WORK INSTRUCTION: Every line below that mentions the word "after" should be copied out.

Source records:
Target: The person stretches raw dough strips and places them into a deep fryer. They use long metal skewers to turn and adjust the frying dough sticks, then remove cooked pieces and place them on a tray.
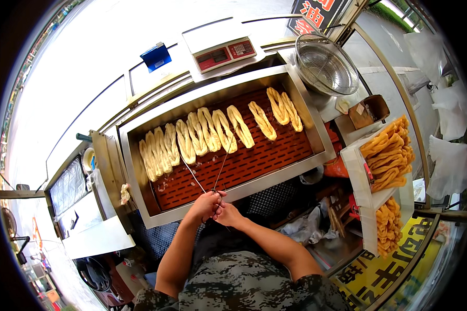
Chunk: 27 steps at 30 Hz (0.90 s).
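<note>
My left hand [206,207] and my right hand [227,215] meet over the near rim of a rectangular stainless steel fryer [249,187]. Both grip the handle end of a pair of long, thin metal tongs [194,178], whose two rods spread apart over the oil. One rod reaches the twisted dough sticks [185,144]; the other lies across a neighbouring dough stick [224,131]. Pale dough sticks line up side by side toward the left. Farther right, several others [262,121] sit apart. A slotted rack [264,157] shows through the reddish oil.
Golden fried dough sticks [391,155] fill white bins [356,175] at my right. A wire strainer [327,64] rests on a metal bowl at the back right corner. Behind the fryer stands a scale [223,54]. A white board [97,247] juts out at left.
</note>
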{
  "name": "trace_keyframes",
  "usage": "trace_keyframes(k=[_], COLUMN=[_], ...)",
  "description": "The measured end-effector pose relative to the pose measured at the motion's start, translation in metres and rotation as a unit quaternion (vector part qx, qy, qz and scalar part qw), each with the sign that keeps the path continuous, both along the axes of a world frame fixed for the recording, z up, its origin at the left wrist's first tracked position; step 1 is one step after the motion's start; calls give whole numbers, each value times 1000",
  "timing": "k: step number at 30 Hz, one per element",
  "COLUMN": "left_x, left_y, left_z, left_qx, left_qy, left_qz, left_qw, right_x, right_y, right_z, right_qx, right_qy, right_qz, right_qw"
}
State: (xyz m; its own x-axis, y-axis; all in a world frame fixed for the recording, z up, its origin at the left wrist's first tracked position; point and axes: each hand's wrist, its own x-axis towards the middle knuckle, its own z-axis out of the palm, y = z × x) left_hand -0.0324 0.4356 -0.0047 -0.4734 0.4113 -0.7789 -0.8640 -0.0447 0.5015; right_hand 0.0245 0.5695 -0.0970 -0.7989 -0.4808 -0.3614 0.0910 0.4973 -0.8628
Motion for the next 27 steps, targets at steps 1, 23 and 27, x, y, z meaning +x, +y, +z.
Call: trace_keyframes(k=[1, 23, 27], left_x=[1, 23, 25], left_y=[-5, -44, -42], left_z=[3, 20, 20], left_qx=[34, 78, -148], left_qy=[-19, -51, 47], left_qz=[37, 132, 29], left_qw=[999, 987, 987], right_x=[-1, 2, 0], right_y=[1, -3, -4], right_z=[6, 22, 23], right_qx=[-16, 14, 23], right_qy=[-29, -42, -55], right_qz=[-13, -90, -67], right_qw=[999, 995, 996])
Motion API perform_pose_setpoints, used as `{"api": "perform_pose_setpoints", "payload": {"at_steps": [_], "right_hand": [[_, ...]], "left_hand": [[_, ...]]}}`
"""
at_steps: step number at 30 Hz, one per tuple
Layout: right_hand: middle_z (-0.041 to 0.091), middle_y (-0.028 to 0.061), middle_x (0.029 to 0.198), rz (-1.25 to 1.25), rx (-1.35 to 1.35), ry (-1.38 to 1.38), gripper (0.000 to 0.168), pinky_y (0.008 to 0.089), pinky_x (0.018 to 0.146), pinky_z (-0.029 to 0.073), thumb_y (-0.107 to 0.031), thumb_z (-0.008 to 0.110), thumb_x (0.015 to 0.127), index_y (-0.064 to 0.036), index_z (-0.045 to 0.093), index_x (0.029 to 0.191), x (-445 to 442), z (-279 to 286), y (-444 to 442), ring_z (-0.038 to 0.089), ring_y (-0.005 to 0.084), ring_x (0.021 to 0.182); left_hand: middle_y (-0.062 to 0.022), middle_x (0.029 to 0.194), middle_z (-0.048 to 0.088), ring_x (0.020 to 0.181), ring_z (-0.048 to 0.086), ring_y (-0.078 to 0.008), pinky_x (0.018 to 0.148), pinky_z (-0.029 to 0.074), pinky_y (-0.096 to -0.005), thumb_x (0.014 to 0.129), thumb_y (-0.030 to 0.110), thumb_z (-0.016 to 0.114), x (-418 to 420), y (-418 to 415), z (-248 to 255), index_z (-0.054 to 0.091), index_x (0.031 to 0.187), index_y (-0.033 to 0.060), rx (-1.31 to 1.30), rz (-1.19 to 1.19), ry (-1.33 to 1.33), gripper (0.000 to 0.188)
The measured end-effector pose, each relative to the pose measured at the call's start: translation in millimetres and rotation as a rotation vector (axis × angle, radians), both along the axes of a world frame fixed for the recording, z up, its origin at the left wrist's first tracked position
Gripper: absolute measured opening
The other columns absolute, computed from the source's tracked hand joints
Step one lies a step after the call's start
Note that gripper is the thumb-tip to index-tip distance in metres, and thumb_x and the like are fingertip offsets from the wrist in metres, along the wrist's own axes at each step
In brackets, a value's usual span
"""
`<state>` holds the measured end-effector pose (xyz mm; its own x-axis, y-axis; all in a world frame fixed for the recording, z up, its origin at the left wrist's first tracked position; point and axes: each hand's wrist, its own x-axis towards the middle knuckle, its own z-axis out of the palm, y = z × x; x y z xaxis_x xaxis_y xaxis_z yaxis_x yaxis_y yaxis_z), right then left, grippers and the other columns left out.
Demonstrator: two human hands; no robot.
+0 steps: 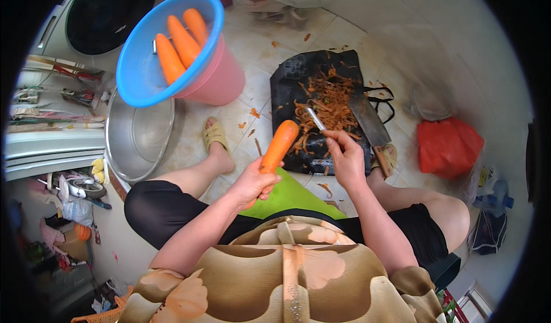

EXERCISE RESPONSE:
  "description": "The measured end-effector pose relative to the pose measured at the motion's start, translation in metres and rotation as a unit quaternion (vector part qx, qy, qz and scalar part qw), each with the sign that keeps the path continuous, both along the axes of a world frame fixed for the recording, z up, its origin at the left wrist's first tracked position; step 1 is one step after the motion's start; calls give whole numbers, each value times 1000",
Step one lies a step after the call's start

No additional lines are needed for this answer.